EXERCISE OBJECTIVE:
Repeat word for word, please, only the lines of the material from the one containing "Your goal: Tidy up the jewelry" through its final line, both ends included.

[[ PROVIDED DATA open ]]

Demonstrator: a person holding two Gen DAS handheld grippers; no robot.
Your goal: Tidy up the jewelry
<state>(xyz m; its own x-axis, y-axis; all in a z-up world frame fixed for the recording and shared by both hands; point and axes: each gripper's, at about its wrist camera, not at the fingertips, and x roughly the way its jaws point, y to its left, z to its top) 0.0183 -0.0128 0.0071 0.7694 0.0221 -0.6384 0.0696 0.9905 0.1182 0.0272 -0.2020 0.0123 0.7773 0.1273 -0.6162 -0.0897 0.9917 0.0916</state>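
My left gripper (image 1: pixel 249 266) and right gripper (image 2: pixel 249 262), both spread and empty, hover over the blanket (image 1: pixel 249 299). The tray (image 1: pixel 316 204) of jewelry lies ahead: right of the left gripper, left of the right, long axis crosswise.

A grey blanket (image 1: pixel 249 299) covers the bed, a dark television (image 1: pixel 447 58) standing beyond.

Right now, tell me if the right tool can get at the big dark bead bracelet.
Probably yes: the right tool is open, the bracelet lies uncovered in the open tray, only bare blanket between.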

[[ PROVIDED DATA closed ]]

WORKED SOLUTION:
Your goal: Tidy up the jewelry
<state>(xyz m; its own x-axis, y-axis; all in a z-up world frame fixed for the recording and shared by both hands; point and axes: each gripper's, at about its wrist camera, not at the fingertips, and x roughly the way its jaws point, y to its left, z to its top) 0.0183 -0.0128 0.0071 0.7694 0.0221 -0.6384 0.0696 0.9905 0.1182 0.0272 -0.2020 0.0123 0.7773 0.1273 -0.6162 -0.0897 0.9917 0.0916</state>
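My left gripper (image 1: pixel 249 266) and right gripper (image 2: pixel 249 262), both spread and empty, hover over the blanket (image 1: pixel 249 299). The tray (image 1: pixel 316 204) of jewelry lies ahead: right of the left gripper, left of the right, long axis crosswise.

A grey blanket (image 1: pixel 249 299) covers the bed, a dark television (image 1: pixel 447 58) standing beyond.

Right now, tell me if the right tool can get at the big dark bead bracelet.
Probably yes: the right tool is open, the bracelet lies uncovered in the open tray, only bare blanket between.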

The answer has been written out completely.